He may have the hip of an 81-year-old man, but guys, Dennis Pitta might finally be a thing again. That's great news for fantasy owners.
Buy Melvin Gordon
A week ago, I was all about selling Melvin Gordon. If Danny Woodhead was still around, the feelings would be the same. But no Woodhead -- he's out with a torn ACL -- means huge things for Gordon moving forward.
In Sunday's game against the Jaguars, Gordon played 75% of the team's snaps, and that was with Woodhead for a small portion of the game. Gordon ended the contest with 24 attempts on the ground and 3 targets through the air.
Perhaps Gordon would've seen 15 or 16 carries with a healthy Woodhead against Jacksonville thanks to the positive game script, but having the backfield to himself regardless of game script is huge. It shouldn't surprise anyone if Gordon ends the season as an RB1 in fantasy.
Add Shane Vereen
Trust me, I'm just as frustrated with Rashad Jennings as you are. Seeing 13 carries against the Saints defense and only tallying 27 rushing yards? Come on.
What sucks even more for Jennings owners -- aside from an ineffective start to the season on the ground -- is that the prime opportunities haven't been there. After two games, Jennings has zero carries within his opponents' 10-yard line.
Shane Vereen has four.
Vereen is coming off a game where he saw 14 carries, which ties the most he's ever seen in a game throughout his career. He also played 51% of the team's snaps on Sunday, more than Jennings' total. Perhaps some of this -- the snaps, goal-line touches -- has to do with a wrist injury sustained by Jennings during the game but, even still, that would make Vereen just as attractive of an add.
Vereen, too, has eight targets in the passing game, which is where he typically does his work. If he establishes himself as more of a ground-game option, he then will have strong flex appeal moving forward.
Hold Latavius Murray
This is one of the oddest situations to analyze, but when looking at Latavius Murray, there are certainly some warning signs about his 2016 outlook.
I'm not fully bought into completely selling Murray, mainly because he's been super efficient to start the year. In fact, according to our metrics, no back in the NFL has a higher Rushing NEP total or Success Rate. He's balling out.
The problem is that he's also seeing very little work. Within context, of course.
Against the Falcons in Week 2 -- granted, it was a negative game script for Oakland, and that'll hurt Murray -- Murray played just 48% of the team's snaps, seeing just one more carry than Jalen Richard and two more than DeAndre Washington. What makes things even worse is that Murray is touching the ball (attempts or target) on 37% of his snaps played, whereas that number was 47% last year.
The Oakland offensive line is improved, and Murray has looked the part to start the season. My only hesitation is his usage in negative game scripts, which could come more often than not given the way the Raiders' defense has played thus far.

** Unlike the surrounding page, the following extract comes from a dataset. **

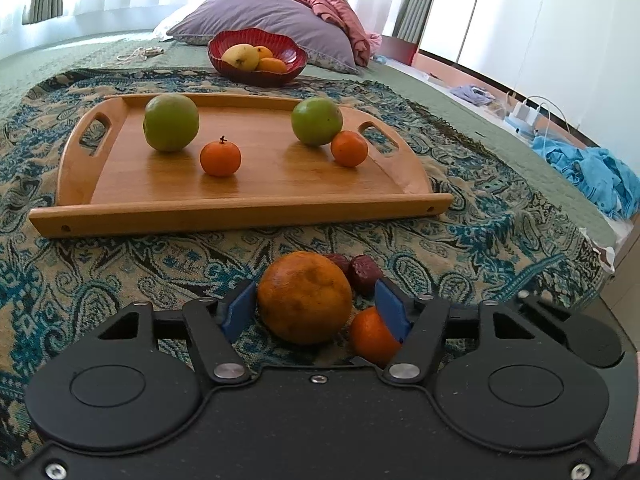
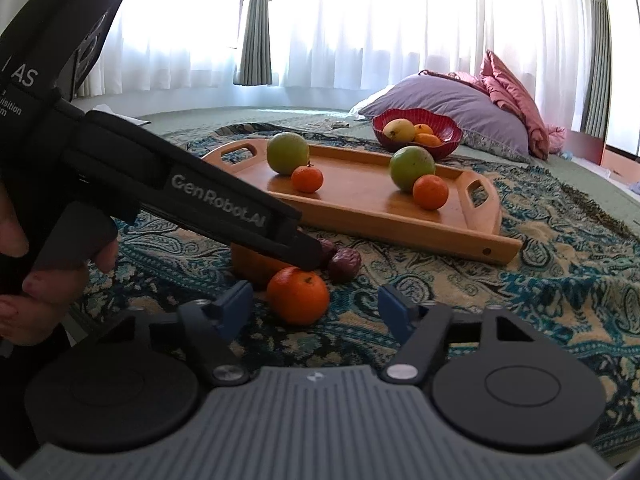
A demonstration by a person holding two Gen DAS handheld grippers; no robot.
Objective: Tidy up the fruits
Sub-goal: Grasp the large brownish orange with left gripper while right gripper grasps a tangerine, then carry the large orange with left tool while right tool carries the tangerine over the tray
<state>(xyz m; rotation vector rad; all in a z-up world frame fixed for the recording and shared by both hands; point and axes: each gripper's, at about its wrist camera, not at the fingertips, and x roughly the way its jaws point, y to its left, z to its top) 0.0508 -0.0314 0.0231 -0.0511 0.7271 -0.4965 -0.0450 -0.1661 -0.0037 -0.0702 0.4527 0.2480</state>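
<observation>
On the wooden tray (image 1: 240, 184), mid-frame, two green fruits and two small oranges are already placed, left to right. Remaining on the patterned cloth, lower centre: large orange (image 1: 305, 297), small orange (image 2: 298, 295), two dates (image 1: 366, 274). Left gripper (image 1: 316, 306) brackets the large orange, pads not visibly pressing; right gripper (image 2: 314, 312) stands open around the small orange.

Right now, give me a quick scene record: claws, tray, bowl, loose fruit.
left claw: open, straddling big orange
right claw: open, small tangerine between its pads, both clear of it
tray: two green fruits, two tangerines
bowl: yellow fruit, orange fruits
loose on cloth: big orange, small tangerine, dried red fruits
</observation>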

The bottom line: if you own him, see if you can get a higher-end return. If you can't, it's fine to hold onto him given his high efficiency to start the year.
Add Jamison Crowder
One of the most undervalued wideouts in football might be Jamison Crowder, who ended his rookie season in 2015 with an impressive 59 catches for Washington.
This year, Crowder leads the Redskins in targets (18) while playing the second-highest snap count (behind only DeSean Jackson) at the wide receiver position. Considering Washington may end up being the most pass-friendly team in the NFL this season -- this tweet from Kevin Cole gives you a nice visual of the pass-friendliness -- Crowder could end up being a PPR machine. It also doesn't hurt that he's seen five red zone targets so far this year, which is tied for second in the entire NFL.

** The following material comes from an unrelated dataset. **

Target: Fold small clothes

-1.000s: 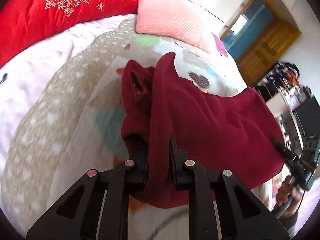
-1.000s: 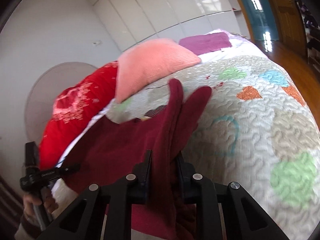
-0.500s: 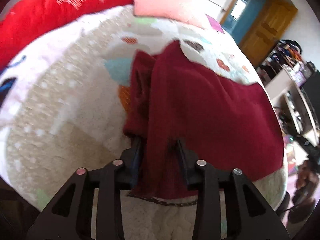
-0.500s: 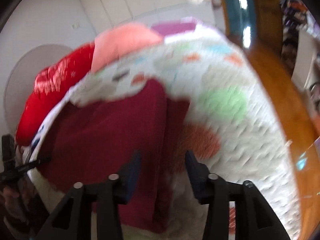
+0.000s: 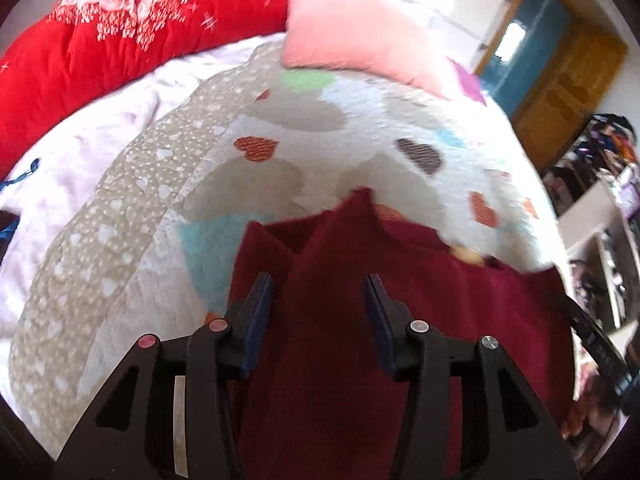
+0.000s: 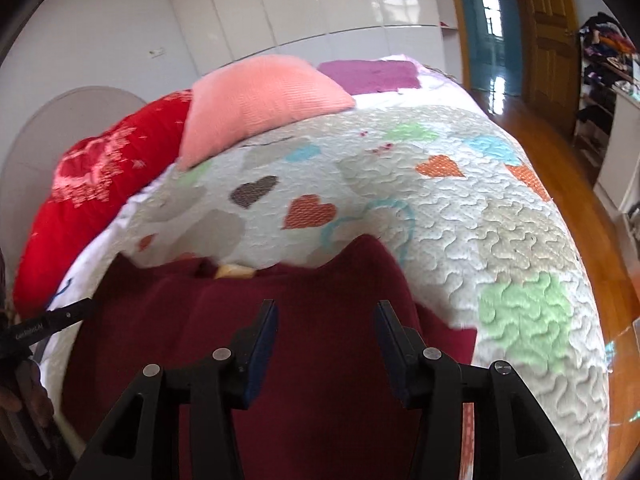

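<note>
A dark red knitted garment [image 5: 460,300] lies spread on the heart-patterned quilt [image 5: 360,120], its two pointed corners toward the pillows. My left gripper [image 5: 318,282] hovers over its left part; its jaws are opening, with cloth below and between them but not pinched. In the right wrist view the same garment [image 6: 160,320] fills the lower middle. Over its right part my right gripper [image 6: 326,308] stands open, its pads clear of the cloth. A small tan label [image 6: 234,270] shows at the neckline.
A pink pillow [image 6: 260,108] and a red duvet [image 5: 120,40] lie at the bed's head, with a purple cloth [image 6: 372,74] behind. The quilt [image 6: 480,220] drops off at the right to a wooden floor [image 6: 600,208], doors and cluttered shelves [image 5: 600,184].
Both grippers held raised folds of the red garment a second ago. Both have let go and opened, and the garment now lies flat on the quilt.
</note>
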The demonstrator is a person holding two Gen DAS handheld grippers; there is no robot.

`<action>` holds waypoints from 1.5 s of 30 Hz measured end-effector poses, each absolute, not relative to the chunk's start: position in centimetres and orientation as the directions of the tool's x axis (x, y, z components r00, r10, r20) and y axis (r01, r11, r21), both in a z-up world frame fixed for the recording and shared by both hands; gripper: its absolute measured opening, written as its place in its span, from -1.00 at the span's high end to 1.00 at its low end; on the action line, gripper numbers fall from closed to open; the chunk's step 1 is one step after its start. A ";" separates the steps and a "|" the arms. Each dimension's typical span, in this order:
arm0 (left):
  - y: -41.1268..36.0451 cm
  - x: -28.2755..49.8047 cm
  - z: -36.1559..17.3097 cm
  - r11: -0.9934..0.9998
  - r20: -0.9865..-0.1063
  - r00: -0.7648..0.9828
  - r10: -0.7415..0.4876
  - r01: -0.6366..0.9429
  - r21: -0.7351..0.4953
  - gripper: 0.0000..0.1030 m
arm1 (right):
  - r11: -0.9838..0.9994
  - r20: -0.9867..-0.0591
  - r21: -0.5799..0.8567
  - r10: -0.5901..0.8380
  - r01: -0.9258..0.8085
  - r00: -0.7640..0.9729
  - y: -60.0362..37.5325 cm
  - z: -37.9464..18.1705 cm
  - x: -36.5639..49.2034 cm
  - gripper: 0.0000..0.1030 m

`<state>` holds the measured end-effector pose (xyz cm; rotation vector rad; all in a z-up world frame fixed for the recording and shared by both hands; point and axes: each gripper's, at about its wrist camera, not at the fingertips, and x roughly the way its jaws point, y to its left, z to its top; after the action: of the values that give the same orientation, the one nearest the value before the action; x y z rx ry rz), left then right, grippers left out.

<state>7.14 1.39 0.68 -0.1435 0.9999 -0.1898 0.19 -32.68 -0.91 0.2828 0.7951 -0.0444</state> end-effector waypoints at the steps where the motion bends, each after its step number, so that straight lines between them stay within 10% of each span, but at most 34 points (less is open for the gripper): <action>1: 1.6 8.0 -0.1 0.980 -0.834 0.516 -0.196 0.063 -0.191 0.11 | 0.959 -0.717 0.229 0.050 0.166 0.696 -33.1 -1.3 0.6 0.08; 8: 3.9 10.3 -3.3 0.970 -0.844 0.506 -0.177 -0.058 -0.238 -0.34 | 0.936 -0.760 0.258 0.044 0.238 0.648 -35.6 -5.3 2.8 0.07; 45: 3.0 9.8 -1.6 0.985 -0.848 0.517 -0.119 -0.045 -0.165 -0.34 | 0.962 -0.750 0.203 0.034 0.181 0.661 -32.9 -3.2 -1.9 0.05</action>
<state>9.84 3.04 -1.56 -0.1745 1.0285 -0.0444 -1.90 -32.88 -3.18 0.2709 0.8471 -0.0844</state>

Add Jerick McKinnon and Matt Asiata
You're basically choosing between The Terminator and Paul Blart: Mall Cop with McKinnon and Asiata. One guy is a physical freak whose measurables compare closely to future Hall of Famer, LaDainian Tomlinson. The other runs about as fast as my dad.
The thing we always have to remember, though, is that physically-gifted players aren't always beloved by coaches. Asiata was the back who closed out the Sunday night game for Minnesota, seeing six attempts to McKinnon's two. But off waivers, I'm going to favor the guy who has tremendous upside, which is McKinnon. Just hope Mike Zimmer and company want to feature him, as they should.
Sell Kelvin Benjamin
I can take an L here, that's fine. I'll miss picks many, many more times throughout my career.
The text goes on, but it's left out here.